■ Aim of the task: Report every line below that holds the word "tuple".

■ Information given:
((

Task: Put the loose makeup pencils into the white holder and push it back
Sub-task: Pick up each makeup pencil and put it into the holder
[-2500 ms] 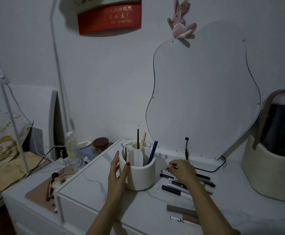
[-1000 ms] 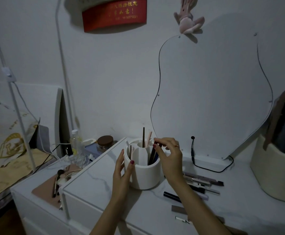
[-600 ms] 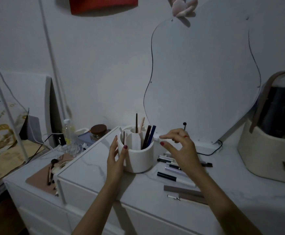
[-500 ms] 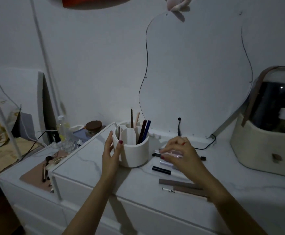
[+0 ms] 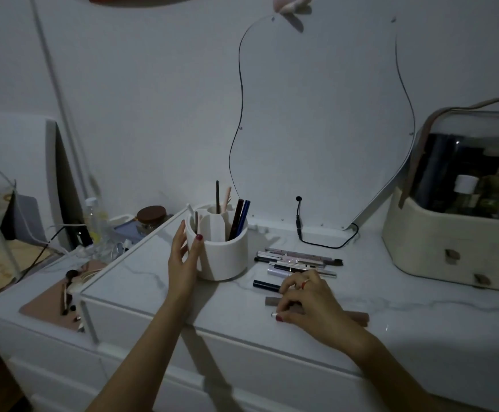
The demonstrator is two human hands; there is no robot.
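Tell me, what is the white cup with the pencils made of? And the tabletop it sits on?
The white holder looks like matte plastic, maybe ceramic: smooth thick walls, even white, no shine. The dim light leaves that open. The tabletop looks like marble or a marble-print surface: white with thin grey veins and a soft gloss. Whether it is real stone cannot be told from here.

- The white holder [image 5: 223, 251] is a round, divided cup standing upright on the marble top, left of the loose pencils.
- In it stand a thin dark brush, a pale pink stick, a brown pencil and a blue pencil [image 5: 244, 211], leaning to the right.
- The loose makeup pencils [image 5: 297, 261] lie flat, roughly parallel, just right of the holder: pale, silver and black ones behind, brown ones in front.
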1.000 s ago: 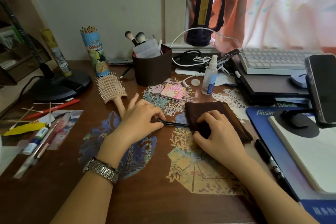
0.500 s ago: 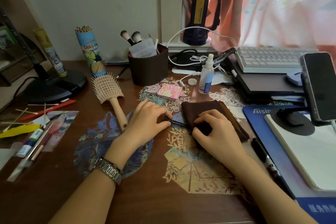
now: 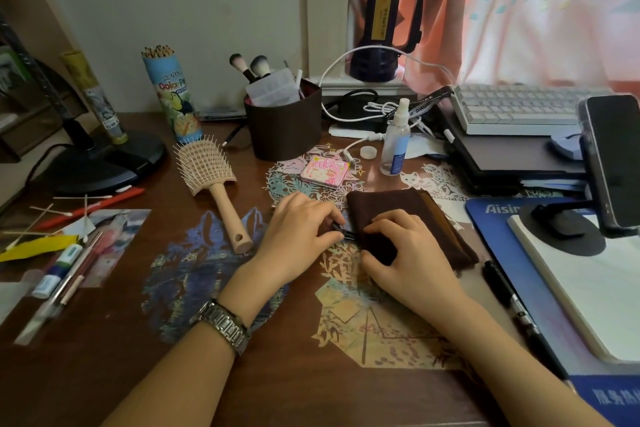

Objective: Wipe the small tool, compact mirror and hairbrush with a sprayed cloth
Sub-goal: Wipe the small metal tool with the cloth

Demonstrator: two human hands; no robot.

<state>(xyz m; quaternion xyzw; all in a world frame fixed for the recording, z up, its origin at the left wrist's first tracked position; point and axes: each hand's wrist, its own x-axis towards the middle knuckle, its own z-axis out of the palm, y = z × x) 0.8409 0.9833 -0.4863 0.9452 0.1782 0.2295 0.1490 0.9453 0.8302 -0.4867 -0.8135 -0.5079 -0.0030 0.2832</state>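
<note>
- Our left hand [image 3: 300, 229] pinches the small black tool [image 3: 343, 231] at the cloth's left edge.
- Our right hand [image 3: 407, 255] grips the folded brown cloth [image 3: 398, 206], wrapped over the tool's other end.
- The compact mirror [image 3: 325, 171] and hairbrush [image 3: 211, 180] lie on the desk [image 3: 114, 367] behind.

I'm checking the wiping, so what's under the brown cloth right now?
One end of the small black tool runs under the brown cloth, pinched by the left hand; the right hand presses the cloth on it. The covered end is hidden.
</note>
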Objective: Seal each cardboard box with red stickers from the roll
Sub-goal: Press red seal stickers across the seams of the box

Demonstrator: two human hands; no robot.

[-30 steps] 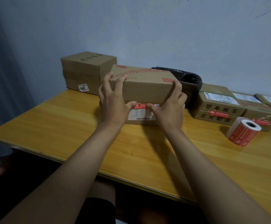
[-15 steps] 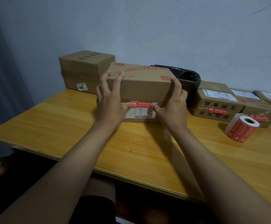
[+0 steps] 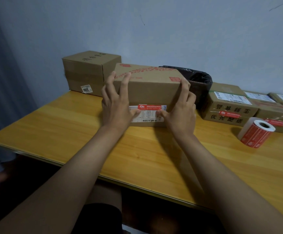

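Note:
A long cardboard box with red print on its top stands mid-table. A red sticker lies flat across the top of the white shipping label on its front face. My left hand rests on the box's left front with fingers spread up to the top edge. My right hand lies on the right front, fingers straight along the corner. Both thumbs touch the label just below the sticker. The red sticker roll lies on its side at the right, apart from both hands.
A plain box stands at the back left by the wall. A black-lined bin sits behind the long box. Several labelled boxes, with red stickers showing on the two nearest, line the right. The wooden table has its front edge near me.
My thumbs have slid off the sticker's ends to just below it, so the whole sticker shows. My left fingers have spread wider on the box front.

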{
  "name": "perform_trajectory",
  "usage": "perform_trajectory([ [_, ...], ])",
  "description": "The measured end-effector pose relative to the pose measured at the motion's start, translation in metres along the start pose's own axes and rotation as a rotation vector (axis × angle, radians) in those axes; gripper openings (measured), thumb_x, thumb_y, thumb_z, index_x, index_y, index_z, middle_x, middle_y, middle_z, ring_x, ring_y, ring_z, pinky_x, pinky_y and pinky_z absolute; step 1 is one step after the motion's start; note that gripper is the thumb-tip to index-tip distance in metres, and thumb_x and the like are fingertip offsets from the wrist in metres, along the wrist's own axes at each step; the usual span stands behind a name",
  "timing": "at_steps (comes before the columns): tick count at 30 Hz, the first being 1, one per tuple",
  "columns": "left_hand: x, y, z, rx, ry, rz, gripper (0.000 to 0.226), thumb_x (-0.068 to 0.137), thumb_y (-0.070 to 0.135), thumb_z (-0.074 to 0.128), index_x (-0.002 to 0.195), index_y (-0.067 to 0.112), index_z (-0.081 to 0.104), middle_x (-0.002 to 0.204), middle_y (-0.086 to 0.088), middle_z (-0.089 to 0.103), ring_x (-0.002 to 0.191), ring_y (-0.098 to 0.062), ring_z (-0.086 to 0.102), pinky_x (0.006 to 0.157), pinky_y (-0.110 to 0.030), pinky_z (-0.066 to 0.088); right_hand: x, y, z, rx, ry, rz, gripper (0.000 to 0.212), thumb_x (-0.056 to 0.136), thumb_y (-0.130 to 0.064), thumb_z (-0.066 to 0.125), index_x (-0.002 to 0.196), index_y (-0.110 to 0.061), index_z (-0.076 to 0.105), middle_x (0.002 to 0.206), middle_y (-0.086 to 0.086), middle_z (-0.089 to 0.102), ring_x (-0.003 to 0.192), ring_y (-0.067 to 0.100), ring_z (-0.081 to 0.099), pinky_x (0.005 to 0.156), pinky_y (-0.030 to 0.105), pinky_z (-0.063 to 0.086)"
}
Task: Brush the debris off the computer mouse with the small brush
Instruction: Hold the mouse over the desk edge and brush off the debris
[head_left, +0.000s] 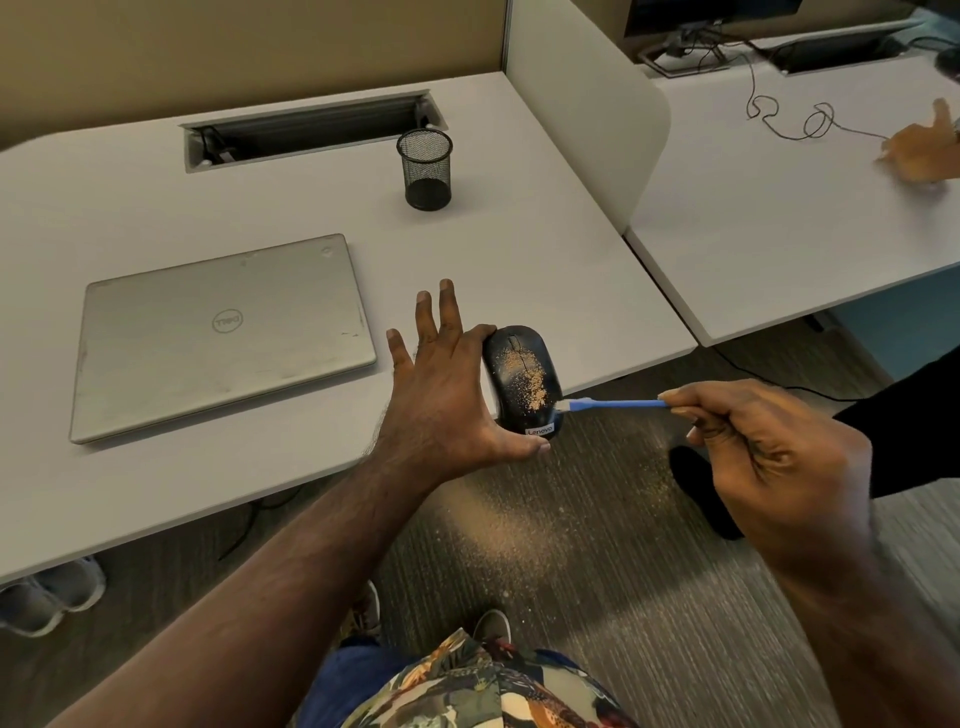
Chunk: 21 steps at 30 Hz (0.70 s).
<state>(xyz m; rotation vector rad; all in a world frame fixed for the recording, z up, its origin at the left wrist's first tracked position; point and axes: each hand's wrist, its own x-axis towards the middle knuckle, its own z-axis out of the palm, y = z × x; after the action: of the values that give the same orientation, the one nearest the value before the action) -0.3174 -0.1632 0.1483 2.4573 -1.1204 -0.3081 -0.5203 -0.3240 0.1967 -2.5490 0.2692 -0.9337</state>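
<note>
Both forearms reach forward from the bottom of the view. My left hand pinches the black Lenovo computer mouse between thumb and index finger, the other three fingers spread straight. It holds the mouse at the desk edge, partly over the carpet; I judge this placement lets the debris drop to the floor instead of onto the desk. My right hand pinches one small blue brush by the handle end, fingers curled, with the bristle end touching the mouse's right side near its rear. One patch of tan debris lies across the mouse top. Similar tan powder is scattered on the carpet below. Further out on the desk are one closed Dell laptop and one black mesh pen cup.
</note>
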Motion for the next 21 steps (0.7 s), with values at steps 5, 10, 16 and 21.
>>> perform_trajectory([
  [5,-0.0002,0.0010,0.0024,0.001,-0.004,0.003,0.126,0.045,0.081,0.073,0.147,0.024,0.026,0.160,-0.006,-0.026,0.144,-0.023,-0.030,0.116,-0.061,-0.007,0.0022,-0.0022,0.0043,0.012,0.035,0.007,0.020,0.092,-0.011,0.057,0.100,-0.003,0.074,0.090,-0.005,0.067,0.074,0.016,0.065,0.069,0.034,0.054],
  [10,0.0002,-0.0010,0.0002,0.001,-0.006,-0.011,0.126,0.046,0.082,0.073,0.147,0.025,0.025,0.159,-0.006,-0.027,0.144,-0.024,-0.030,0.116,-0.062,-0.007,0.0008,-0.0020,0.0004,-0.009,-0.018,-0.014,0.024,0.093,-0.018,0.054,0.103,-0.006,0.072,0.094,-0.007,0.065,0.078,0.015,0.066,0.070,0.036,0.055],
  [16,-0.0002,-0.0016,0.0006,-0.002,0.000,-0.004,0.125,0.046,0.081,0.073,0.147,0.024,0.026,0.159,-0.006,-0.027,0.144,-0.024,-0.030,0.116,-0.061,-0.007,0.0005,-0.0031,0.0022,0.016,0.011,0.002,0.020,0.092,-0.013,0.058,0.102,-0.004,0.073,0.093,-0.005,0.067,0.076,0.015,0.066,0.069,0.037,0.056],
  [21,0.0005,-0.0009,-0.0003,0.008,0.007,-0.012,0.126,0.046,0.082,0.072,0.147,0.024,0.026,0.160,-0.006,-0.026,0.144,-0.024,-0.030,0.116,-0.061,-0.008,-0.0020,-0.0032,0.0011,-0.027,-0.002,0.065,0.014,0.086,-0.009,0.066,0.098,-0.006,0.073,0.086,-0.004,0.070,0.078,0.005,0.065,0.071,0.019,0.052],
])
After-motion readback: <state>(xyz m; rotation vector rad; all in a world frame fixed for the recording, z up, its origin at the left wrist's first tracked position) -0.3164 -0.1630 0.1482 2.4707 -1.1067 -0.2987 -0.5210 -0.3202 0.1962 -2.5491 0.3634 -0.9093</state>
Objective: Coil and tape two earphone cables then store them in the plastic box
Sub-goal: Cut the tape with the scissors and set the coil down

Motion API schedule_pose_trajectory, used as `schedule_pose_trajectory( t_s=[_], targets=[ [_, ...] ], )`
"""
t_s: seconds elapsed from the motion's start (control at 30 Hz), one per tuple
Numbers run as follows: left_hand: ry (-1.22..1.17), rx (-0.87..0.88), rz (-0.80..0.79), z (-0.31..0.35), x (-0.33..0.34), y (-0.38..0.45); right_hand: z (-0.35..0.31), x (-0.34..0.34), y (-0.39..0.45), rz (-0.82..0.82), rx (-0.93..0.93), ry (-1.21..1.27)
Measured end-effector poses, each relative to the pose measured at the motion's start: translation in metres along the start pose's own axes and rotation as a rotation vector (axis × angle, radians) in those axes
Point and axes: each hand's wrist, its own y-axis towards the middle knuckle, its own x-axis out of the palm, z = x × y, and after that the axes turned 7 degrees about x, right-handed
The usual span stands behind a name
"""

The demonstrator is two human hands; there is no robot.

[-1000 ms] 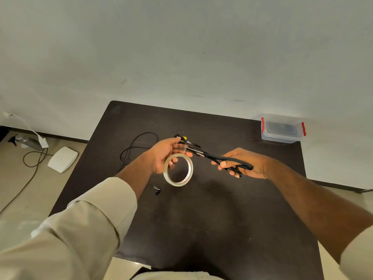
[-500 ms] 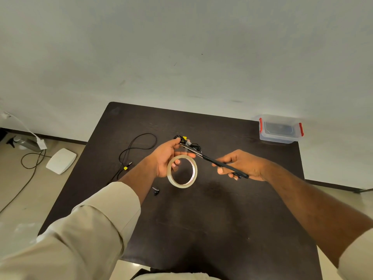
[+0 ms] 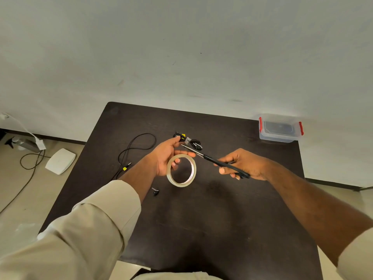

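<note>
My left hand (image 3: 164, 158) holds a roll of clear tape (image 3: 181, 170) hanging from its fingers, and its thumb and fingertips pinch a coiled black earphone cable (image 3: 190, 141) wrapped in tape. My right hand (image 3: 242, 164) grips black scissors (image 3: 214, 159), blades pointing left toward the coiled cable. A second earphone cable (image 3: 133, 147) lies uncoiled on the dark table (image 3: 201, 219) to the left. The clear plastic box (image 3: 279, 129) with red clips stands at the table's far right corner, lid on.
A small black piece (image 3: 155, 191) lies on the table near my left forearm. On the floor at left are a white flat device (image 3: 60, 161), a cable and a plug. A pale wall runs behind the table.
The scissors have drawn back slightly to the right and down from the taped coil, blades now nearly together. The tape roll hangs a little lower and further right.
</note>
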Motion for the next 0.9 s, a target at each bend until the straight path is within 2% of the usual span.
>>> schedule_pose_trajectory(
  t_s=[0.17,0.4,0.5,0.57,0.73,0.9],
  targets=[
    [0.002,0.000,0.023,0.001,-0.001,0.005,0.009,-0.006,0.004,0.021,-0.045,-0.009],
    [0.026,0.004,0.101,0.006,-0.002,0.011,0.059,-0.014,0.017,0.189,-0.078,0.020],
    [0.056,0.015,0.118,0.005,0.000,0.014,0.079,-0.012,0.038,0.515,-0.119,-0.295],
    [0.076,0.021,0.124,0.004,0.004,0.014,0.087,-0.009,0.051,0.640,-0.162,-0.492],
    [0.124,0.034,0.101,0.001,0.015,0.015,0.091,-0.001,0.071,0.675,-0.060,-0.667],
    [0.133,0.032,0.067,-0.003,0.023,0.014,0.088,0.007,0.077,0.626,0.013,-0.819]
  ],
)
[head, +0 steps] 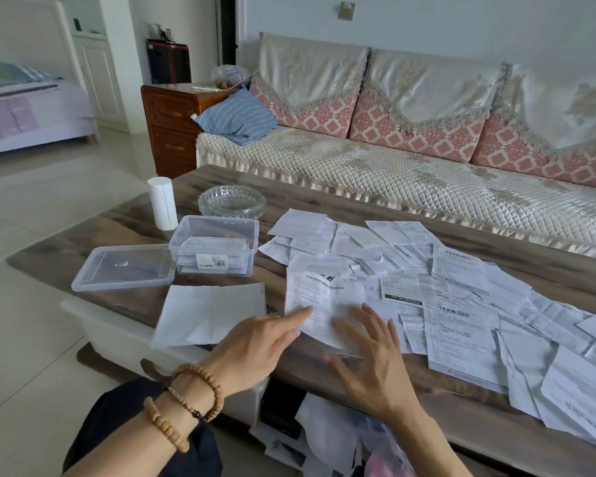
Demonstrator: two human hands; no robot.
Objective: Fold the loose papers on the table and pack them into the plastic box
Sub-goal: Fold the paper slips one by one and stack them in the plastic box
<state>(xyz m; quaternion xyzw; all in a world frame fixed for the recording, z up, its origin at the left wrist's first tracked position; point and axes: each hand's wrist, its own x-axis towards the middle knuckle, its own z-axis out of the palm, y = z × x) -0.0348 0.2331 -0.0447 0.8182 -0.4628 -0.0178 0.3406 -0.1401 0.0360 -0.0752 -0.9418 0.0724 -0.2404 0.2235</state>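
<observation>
Head view, one frame.

Left hand (255, 342): fingers straight, index fingertip pressed on the left edge of a printed sheet (324, 304) near the front edge of the tabletop (221, 187). Grip loose, nothing pinched. Two bead bracelets (186, 401) on that wrist.

Right hand (369, 352): fingers spread and straight, over the lower right part of the same sheet. Motion blur here; cannot tell whether the fingertips touch the paper. Nothing held.

Sheet: lies flat, slightly creased, its near corner reaching the tabletop's front edge.

Papers (479, 297): many loose printed slips and sheets, overlapping, spread from the centre of the tabletop out to the right.

Box (217, 246): clear plastic, open, left of the papers and just beside them. Folded papers visible inside through the wall.

Lid (123, 268): clear, lying on the tabletop, touching the box on its left side.

White blank sheet (210, 315): in front of the box and lid, left of the printed sheet.

Glass ashtray (232, 201): just behind the box. White cylinder (162, 203): upright, left of the ashtray.

Sofa (410, 160) behind the tabletop, blue striped pillow (236, 117) at its left end.
</observation>
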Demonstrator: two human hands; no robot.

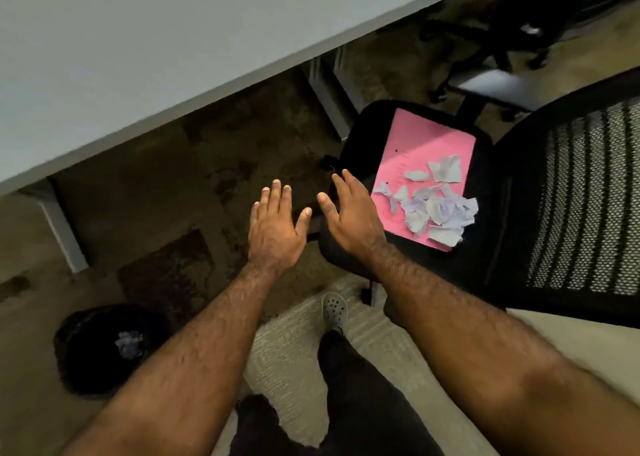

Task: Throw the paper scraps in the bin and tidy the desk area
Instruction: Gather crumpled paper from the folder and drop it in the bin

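Observation:
Several torn white paper scraps lie in a loose pile on a pink sheet, which rests on the seat of a black office chair. My right hand hovers open, palm down, just left of the pink sheet over the seat's edge. Beside it, my left hand is also open with fingers spread, above the floor. Neither hand holds anything. A black bin with a dark liner stands on the floor at lower left, with crumpled white paper inside it.
A pale desk top spans the upper left, its legs reaching the patterned carpet. The chair's mesh backrest fills the right side. Another chair base stands at the upper right. My foot in a grey shoe is below the hands.

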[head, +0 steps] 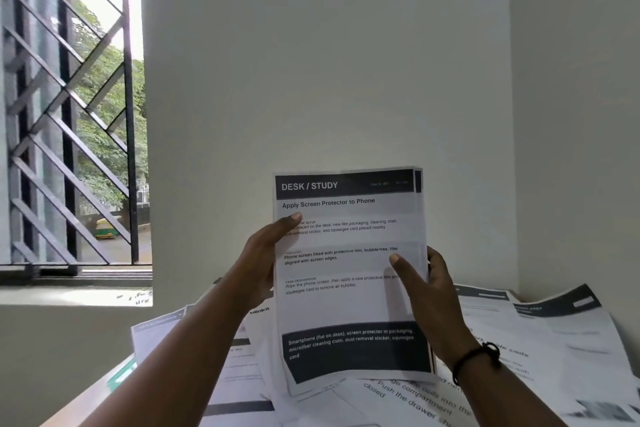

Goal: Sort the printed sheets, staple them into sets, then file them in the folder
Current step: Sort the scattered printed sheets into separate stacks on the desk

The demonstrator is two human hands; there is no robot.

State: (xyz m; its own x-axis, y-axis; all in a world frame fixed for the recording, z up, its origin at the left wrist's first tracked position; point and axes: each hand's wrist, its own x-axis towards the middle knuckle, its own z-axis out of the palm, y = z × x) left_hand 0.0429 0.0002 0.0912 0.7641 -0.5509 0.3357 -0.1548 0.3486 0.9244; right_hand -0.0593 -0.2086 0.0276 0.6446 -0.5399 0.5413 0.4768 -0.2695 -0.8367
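Both forearms bare, no sleeves in view. Right wrist wears a thin black cord bracelet (476, 359) with a knot. No rings visible.

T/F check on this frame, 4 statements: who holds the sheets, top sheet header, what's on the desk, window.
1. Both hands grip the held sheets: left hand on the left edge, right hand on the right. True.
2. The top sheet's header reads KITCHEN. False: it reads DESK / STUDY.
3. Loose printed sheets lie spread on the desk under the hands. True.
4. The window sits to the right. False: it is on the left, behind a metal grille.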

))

■ Answer space:
  "timing": "at_steps (comes before the columns): tick count at 30 Hz, the first being 1, one per tuple",
t_s: seconds elapsed from the motion's start (control at 30 Hz), one per tuple

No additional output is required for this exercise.